A molti economisti, me incluso, sembra chiaro che non
si può tornare alle politiche follemente recessive di prima dell’epidemia. Ma
se è vero che c’era della follia nel far calare il PIL per far calare il
rapporto debito/PIL ‒ essendo il PIL il denominatore ‒ è anche vero che c’era
della logica in quella follia, e non poca. Infatti con la nascita dell’euro si
era creato un incentivo a emettere debito a dismisura, dato che la solidità cui
guardavano i mercati finanziari non era più quella della moneta nazionale ma
quella dell’euro, e che l’inflazione attesa era più bassa, essendo scomparso il
rischio di svalutazioni competitive; e quindi gli interessi da pagare erano più
bassi.
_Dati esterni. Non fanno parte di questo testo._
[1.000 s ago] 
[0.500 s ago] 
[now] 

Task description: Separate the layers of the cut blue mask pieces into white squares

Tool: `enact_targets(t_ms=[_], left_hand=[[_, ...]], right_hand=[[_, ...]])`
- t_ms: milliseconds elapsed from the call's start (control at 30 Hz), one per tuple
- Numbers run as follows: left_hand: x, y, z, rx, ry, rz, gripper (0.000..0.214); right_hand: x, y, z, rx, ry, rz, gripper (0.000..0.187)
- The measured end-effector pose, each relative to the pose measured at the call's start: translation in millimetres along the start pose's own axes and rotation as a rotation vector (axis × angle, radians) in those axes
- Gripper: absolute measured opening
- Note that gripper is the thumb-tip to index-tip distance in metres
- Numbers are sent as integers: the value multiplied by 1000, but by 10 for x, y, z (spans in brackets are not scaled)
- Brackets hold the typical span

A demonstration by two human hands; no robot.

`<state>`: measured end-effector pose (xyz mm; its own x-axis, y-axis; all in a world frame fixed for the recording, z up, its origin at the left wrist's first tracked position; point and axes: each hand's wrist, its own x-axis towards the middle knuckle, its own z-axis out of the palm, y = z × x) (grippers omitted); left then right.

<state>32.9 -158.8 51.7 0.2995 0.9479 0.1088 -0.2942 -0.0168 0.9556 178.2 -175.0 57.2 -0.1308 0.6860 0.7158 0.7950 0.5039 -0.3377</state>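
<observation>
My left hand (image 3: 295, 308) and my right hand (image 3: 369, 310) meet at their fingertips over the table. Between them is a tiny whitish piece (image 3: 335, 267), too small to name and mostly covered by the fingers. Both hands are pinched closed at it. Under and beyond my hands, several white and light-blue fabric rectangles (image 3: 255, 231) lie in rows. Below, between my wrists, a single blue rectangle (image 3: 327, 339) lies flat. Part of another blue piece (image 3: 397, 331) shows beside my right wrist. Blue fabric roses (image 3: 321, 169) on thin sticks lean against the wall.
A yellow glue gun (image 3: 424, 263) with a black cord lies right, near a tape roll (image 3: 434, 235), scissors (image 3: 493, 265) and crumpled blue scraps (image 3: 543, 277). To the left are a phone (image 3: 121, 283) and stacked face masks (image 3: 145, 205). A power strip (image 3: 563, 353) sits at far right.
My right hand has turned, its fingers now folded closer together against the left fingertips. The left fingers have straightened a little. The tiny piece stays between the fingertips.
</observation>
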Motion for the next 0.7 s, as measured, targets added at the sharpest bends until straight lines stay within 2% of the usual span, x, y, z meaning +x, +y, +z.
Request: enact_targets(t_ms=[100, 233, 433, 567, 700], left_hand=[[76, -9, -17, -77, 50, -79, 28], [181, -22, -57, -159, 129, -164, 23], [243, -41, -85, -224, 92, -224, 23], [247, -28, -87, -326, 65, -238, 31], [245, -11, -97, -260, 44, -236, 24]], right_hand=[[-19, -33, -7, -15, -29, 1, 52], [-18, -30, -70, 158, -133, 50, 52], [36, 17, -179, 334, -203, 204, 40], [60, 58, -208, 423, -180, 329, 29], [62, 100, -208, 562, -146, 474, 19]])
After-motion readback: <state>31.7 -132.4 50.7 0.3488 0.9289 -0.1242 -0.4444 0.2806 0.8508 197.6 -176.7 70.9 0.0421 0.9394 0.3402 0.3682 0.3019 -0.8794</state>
C’era il pericolo di una corsa all’emissione di debito che avrebbe
danneggiato tutti. La logica del Patto di Stabilità era allora «se un paese
vuole espandere la sua spesa, deve ricorrere al debito solo entro certi limiti;
e se va oltre questi limiti deve rientrarci, operando sui suoi cittadini. Come,
è affar suo». E venivano previste sanzioni in caso di inadempienza. Si può
discutere, e molto si è discusso, sul modo (spesso molto balordo) in cui tutto
ciò è stato implementato, ma di per sé l’idea era sensata. Il guaio è che un
po’ in tutti i paesi, ma soprattutto in Italia (e in Grecia: si legga cosa
scrive Varoufakis in Adulti nella stanza, o si guardi il film
che ne ha tratto Costa Gavras, che in Italia non è uscito nelle sale), alla
frase precedente è stato aggiunto «fermo restando, naturalmente, che non si
possono tassare i ricchi».
Personalmente sono convinto che buona parte del debito
andrebbe cancellata. Per fare un esempio (ma non è il solo), andrebbero cancellate
le varie centinaia di miliardi di debito detenute dalla Banca d’Italia, che
sono un debito che i cittadini hanno con sé stessi. Ma non è di questo che
voglio parlare. Come dicevo, c’è una logica nel patto di stabilità. Per motivi
economici sarebbe giusto cancellare i debiti, ma la logica che sta alla base
del Patto di Stabilità è appunto logica, e come tale viene presentata agli
elettori di altri paesi, in particolare a quelli tedeschi; ed è sostenuta dai
regolamenti europei, per dissennati che siano. È probabile quindi che ci verrà
chiesto, sperabilmente in forma attenuata, di contribuire alla riduzione del
nostro debito; ed è praticamente certo che dovremo comunque pagare interessi
più alti di quelli attuali.
2.
Vengo allora al punto fondamentale. Sarebbe bene che
queste spese venissero pagate in accordo con l’art. 53 della Costituzione,
anziché in contrasto con esso, come finora è avvenuto. L’art. 53 stabilisce che
«Tutti sono tenuti a concorrere alle spese pubbliche in ragione della loro
capacità contributiva». Qualsiasi studente di legge vi potrà dire che la
“capacità contributiva” è costituita dal reddito e dalla ricchezza, e qualsiasi
studioso di storia del diritto (per esempio Francesco Pallante, nel suo
ottimo Elogio delle tasse) vi potrà dire che usando quella
espressione i Padri Costituenti intendevano proprio dire che bisogna adottare
un mix di imposte sul reddito e sulla ricchezza tale da garantire (secondo
comma dell’art. 53) che «il sistema tributario sia informato a criteri di
progressività».
I grandi patrimoni finanziari (ma anche immobiliari)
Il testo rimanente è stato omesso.